§ What you have to do: In the records that follow, the lines from the one containing "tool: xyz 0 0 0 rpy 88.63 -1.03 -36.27" to the one containing "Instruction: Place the", inclusive, are to be given again exactly.

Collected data
========================================

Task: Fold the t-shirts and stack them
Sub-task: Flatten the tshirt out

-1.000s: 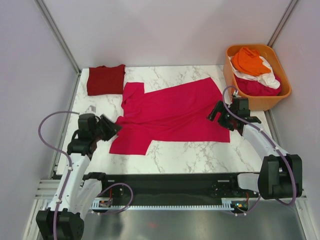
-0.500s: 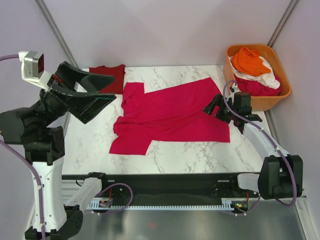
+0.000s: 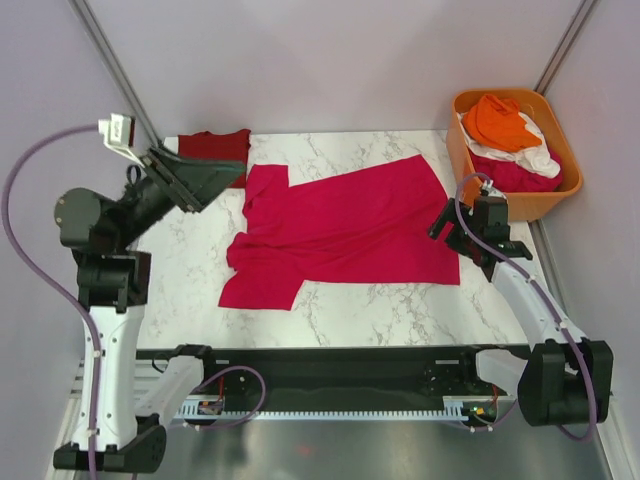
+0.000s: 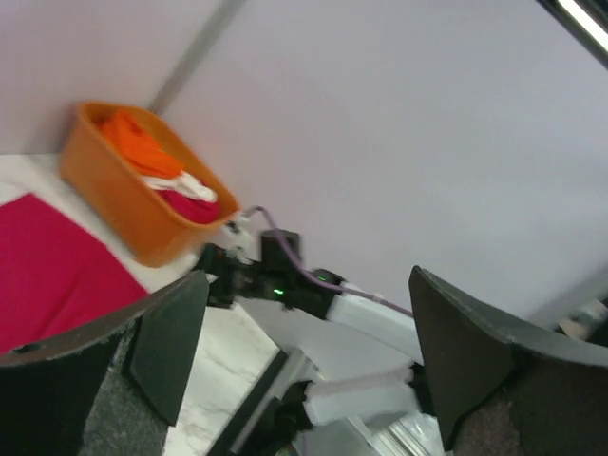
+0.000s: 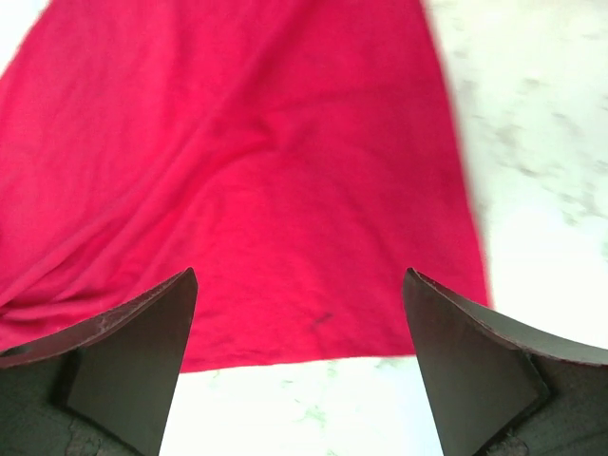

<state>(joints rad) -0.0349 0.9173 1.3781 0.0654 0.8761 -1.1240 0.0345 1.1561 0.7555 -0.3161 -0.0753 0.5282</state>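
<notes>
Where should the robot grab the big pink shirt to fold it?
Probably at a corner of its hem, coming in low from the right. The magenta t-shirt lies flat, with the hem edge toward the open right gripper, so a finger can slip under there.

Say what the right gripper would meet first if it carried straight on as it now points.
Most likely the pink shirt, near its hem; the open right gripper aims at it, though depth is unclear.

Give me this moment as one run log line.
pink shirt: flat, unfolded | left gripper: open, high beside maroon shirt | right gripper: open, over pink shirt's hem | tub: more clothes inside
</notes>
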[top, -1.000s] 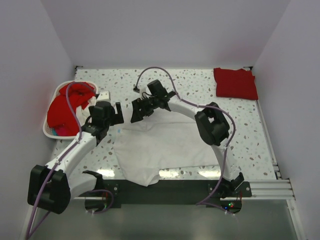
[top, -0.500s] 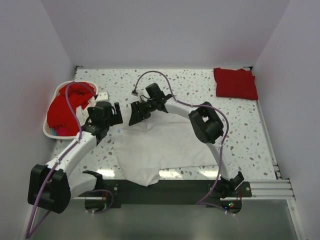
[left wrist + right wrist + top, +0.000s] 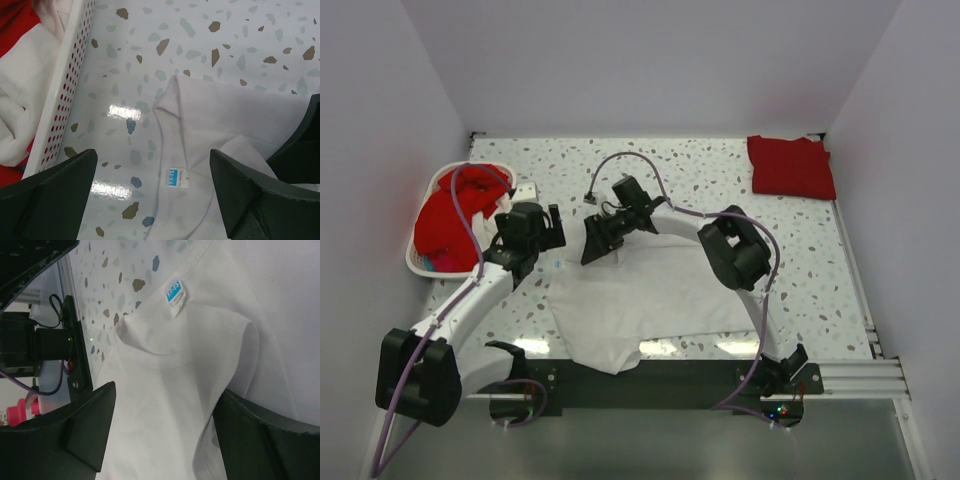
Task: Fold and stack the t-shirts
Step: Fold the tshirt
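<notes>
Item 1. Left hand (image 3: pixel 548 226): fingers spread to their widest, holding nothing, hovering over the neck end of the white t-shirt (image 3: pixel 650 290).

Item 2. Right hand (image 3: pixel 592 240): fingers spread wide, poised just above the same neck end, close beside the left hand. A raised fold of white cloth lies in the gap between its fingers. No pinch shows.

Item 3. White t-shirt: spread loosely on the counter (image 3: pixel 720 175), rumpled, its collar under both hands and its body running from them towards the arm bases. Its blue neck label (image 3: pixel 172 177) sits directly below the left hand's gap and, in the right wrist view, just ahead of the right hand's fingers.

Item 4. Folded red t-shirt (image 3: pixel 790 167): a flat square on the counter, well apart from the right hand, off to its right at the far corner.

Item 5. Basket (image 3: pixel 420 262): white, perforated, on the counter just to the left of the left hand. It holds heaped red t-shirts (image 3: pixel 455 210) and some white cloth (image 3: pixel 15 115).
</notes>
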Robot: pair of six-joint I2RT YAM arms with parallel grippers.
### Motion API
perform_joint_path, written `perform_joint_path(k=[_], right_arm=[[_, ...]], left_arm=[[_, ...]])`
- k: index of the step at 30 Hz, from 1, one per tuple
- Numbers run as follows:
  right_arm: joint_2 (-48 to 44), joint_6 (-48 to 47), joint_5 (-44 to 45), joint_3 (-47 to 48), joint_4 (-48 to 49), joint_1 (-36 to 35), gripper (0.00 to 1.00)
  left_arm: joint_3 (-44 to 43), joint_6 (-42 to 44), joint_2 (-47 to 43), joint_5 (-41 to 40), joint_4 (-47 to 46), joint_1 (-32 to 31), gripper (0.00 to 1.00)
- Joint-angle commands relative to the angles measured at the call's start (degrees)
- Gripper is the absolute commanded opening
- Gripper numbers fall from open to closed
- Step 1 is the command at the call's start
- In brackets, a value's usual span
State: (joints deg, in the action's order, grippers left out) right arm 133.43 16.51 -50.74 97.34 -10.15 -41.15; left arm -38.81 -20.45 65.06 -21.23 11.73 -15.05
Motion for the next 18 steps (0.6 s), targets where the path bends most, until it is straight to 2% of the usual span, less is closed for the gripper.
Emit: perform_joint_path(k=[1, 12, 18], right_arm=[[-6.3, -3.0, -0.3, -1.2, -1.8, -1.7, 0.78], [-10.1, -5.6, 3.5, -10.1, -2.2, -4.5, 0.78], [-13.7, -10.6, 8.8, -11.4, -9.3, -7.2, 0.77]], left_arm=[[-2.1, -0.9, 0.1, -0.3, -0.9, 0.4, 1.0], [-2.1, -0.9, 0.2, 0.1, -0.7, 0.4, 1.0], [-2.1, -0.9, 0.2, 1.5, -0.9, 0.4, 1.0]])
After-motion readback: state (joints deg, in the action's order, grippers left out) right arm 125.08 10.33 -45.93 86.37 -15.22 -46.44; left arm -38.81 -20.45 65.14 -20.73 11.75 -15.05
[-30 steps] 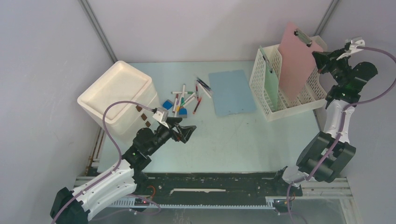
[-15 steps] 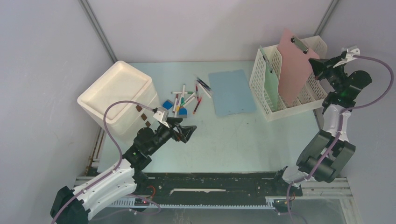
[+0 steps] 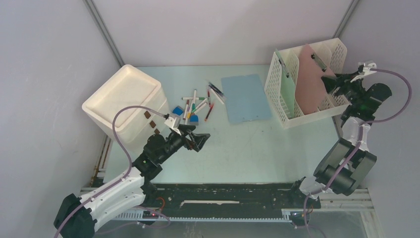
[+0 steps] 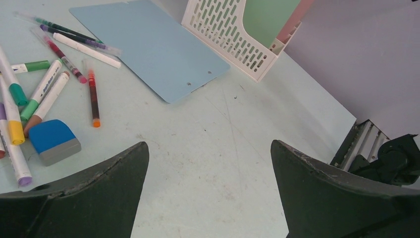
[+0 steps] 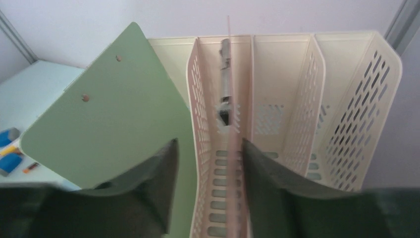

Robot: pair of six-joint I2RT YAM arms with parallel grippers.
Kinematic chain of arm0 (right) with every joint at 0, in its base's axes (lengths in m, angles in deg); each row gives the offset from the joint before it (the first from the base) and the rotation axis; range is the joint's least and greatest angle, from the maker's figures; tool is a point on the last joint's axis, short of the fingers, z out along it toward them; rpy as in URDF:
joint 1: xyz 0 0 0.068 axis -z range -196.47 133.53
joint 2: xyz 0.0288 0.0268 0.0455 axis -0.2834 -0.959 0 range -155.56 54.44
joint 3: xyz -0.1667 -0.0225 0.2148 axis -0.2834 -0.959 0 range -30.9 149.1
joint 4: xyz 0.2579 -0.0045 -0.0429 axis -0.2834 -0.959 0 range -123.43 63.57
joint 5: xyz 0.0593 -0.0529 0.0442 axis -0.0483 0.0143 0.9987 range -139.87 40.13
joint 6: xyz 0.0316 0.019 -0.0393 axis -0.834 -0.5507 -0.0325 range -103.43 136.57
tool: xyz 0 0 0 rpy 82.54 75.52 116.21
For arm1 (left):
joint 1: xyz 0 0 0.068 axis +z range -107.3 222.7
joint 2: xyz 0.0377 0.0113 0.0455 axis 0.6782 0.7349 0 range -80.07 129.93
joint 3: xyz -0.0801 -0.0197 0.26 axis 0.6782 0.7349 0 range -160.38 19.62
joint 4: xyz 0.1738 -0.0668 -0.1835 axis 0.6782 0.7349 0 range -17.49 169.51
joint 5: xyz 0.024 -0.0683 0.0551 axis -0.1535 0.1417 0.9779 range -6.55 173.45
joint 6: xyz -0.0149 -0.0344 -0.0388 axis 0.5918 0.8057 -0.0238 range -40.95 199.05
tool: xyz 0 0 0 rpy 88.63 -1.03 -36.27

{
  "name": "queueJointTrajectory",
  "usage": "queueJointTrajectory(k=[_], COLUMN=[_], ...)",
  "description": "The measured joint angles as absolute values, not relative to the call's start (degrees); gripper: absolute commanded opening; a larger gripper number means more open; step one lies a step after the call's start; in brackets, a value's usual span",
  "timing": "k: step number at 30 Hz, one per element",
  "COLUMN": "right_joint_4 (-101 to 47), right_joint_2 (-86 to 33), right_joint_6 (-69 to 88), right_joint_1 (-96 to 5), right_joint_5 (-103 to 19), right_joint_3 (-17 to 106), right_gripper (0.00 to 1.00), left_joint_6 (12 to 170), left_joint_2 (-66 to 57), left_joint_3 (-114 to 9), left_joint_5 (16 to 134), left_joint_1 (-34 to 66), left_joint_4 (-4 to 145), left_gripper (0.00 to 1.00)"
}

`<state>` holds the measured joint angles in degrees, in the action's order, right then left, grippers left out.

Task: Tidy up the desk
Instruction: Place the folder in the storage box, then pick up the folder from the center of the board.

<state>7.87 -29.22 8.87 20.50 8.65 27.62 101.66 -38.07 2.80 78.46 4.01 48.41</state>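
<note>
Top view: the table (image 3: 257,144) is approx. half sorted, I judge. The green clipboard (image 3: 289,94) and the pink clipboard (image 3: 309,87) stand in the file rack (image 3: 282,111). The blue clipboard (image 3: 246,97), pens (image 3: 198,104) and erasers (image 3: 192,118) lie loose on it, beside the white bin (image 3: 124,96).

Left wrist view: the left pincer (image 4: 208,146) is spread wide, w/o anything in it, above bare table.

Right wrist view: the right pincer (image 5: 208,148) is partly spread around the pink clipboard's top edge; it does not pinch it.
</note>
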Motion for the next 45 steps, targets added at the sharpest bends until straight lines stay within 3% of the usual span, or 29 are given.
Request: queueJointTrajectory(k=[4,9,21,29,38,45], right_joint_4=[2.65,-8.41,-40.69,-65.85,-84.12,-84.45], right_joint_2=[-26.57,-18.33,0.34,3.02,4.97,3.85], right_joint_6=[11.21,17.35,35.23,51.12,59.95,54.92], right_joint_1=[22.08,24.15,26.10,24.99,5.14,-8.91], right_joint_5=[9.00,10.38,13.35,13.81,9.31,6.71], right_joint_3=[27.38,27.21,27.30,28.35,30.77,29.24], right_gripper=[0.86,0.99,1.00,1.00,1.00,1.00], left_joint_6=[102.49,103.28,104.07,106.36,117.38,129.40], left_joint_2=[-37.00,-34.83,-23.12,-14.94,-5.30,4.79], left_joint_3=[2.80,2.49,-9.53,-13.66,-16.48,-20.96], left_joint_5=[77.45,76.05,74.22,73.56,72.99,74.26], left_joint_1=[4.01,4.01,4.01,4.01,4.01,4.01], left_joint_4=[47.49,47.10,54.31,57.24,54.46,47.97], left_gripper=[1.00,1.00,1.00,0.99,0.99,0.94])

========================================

§ Solved problem:
tool: xyz 0 0 0 rpy 88.63 -1.03 -36.27

{
  "name": "queueJointTrajectory",
  "usage": "queueJointTrajectory(k=[_], COLUMN=[_], ...)",
  "description": "The measured joint angles as absolute values, not relative to the call's start (degrees); gripper: absolute commanded opening; a larger gripper number means more open; step one lies a step after the call's start; in brackets, a value's usual span",
  "timing": "k: step number at 30 Hz, one per element",
  "COLUMN": "right_joint_4 (-101 to 47), right_joint_2 (-86 to 33), right_joint_6 (-69 to 88), right_joint_1 (-96 to 5), right_joint_5 (-103 to 19), right_joint_3 (-17 to 106), right_gripper (0.00 to 1.00), left_joint_6 (12 to 170), left_joint_2 (-66 to 57), left_joint_3 (-114 to 9), left_joint_5 (16 to 134), left_joint_1 (-34 to 66), left_joint_4 (-4 to 145), left_gripper (0.00 to 1.00)"
}

`<state>` holds the measured joint angles in degrees, in the action's order, right then left, grippers left out.

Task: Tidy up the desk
Instruction: Place the folder in the storage box, then pick up the folder from the center of the board.

That concludes the answer to this exercise.